It certainly was trying to have to rise with a subservient and unobtrusive bow and glide out unnoticed by the real guests when they arrived; to have to relinquish the feast just when the feast should begin. It would not be pleasant, certainly, to sit for an hour at a big empty table, ordering dishes fit only for epicures, and then, just as the waiters bore down with the Little Neck clams, so nicely iced and so cool and bitter-looking, to have to rise and go out into the street to a table d'hote around the corner.

This was Walters's state of mind when Mr. Van Bibber told him for the hundredth time to keep a table for him for three at Delmonico's. Walters wrapped his severe figure in a frock- coat and brushed his hair, and allowed himself the dignity of a walking-stick. He would have liked to act as a substitute in an evening dress-suit, but Van Bibber would not have allowed it. So Walters walked over to Delmonico's and took a table near a window, and said that the other gentlemen would arrive later. Then he looked at his watch and ordered the dinner. It was just the sort of dinner he would have ordered had he ordered it for himself at some one else's expense. He suggested Little Neck clams first, with Chablis, and pea-soup, and caviare on toast, before the oyster crabs, with Johannisberger Cabinet; then an entree of calves' brains and rice; then no roast, but a bird, cold asparagus with French dressing, Camembert cheese, and Turkish coffee. As there were to be no women, he omitted the sweets and added three other wines to follow the white wine. It struck him as a particularly well-chosen dinner, and the longer he sat and thought about it the more he wished he were to test its excellence. And then the people all around him were so bright and happy, and seemed to be enjoying what they had ordered with such a refinement of zest that he felt he would give a great deal could he just sit there as one of them for a brief hour.

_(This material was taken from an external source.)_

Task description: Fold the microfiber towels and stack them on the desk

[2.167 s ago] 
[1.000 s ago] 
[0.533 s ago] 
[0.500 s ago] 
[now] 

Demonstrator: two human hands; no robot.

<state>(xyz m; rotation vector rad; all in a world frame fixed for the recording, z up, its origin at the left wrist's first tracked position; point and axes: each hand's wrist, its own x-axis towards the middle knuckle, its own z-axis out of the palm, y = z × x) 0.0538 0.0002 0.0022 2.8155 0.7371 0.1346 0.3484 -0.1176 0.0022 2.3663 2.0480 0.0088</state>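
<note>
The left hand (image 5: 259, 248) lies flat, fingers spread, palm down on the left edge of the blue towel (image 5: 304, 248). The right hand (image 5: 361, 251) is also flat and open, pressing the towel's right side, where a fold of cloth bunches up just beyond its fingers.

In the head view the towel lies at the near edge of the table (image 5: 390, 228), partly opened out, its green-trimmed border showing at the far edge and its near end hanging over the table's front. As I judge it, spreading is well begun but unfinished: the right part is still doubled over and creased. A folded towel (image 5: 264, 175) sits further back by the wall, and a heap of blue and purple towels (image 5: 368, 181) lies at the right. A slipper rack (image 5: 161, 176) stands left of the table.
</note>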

At that moment the servant deferentially handed him a note which a messenger boy had brought. It said:

"Dinner off called out town send clothes and things after me to Young's Boston."

"VAN BIBBER."


Walters rose involuntarily, and then sat still to think about it. He would have to countermand the dinner which he had ordered over half an hour before, and he would have to explain who he was to those other servants who had always regarded him as such a great gentleman. It was very hard.

And then Walters was tempted. He was a very good servant, and he knew his place as only an English servant can, and he had always accepted it, but to-night he was tempted--and he fell. He met the waiter's anxious look with a grave smile.

"The other gentlemen will not be with me to-night, "he said, glancing at the note. "But I will dine here as I intended. You can serve for one. "

That was perhaps the proudest night in the history of Walters. He had always felt that he was born out of his proper sphere, and to-night he was assured of it. He was a little nervous at first, lest some of Van Bibber's friends should come in and recognize him; but as the dinner progressed and the warm odor of the dishes touched his sense, and the rich wines ran through his veins, and the women around him smiled and bent and moved like beautiful birds of beautiful plumage, he became content, grandly content; and he half closed his eyes and imagined he was giving a dinner to everybody in the place. Vain and idle thoughts came to him and went again, and he eyed the others about him calmly and with polite courtesy, as they did him, and he felt that if he must later pay for this moment it was worth the paying.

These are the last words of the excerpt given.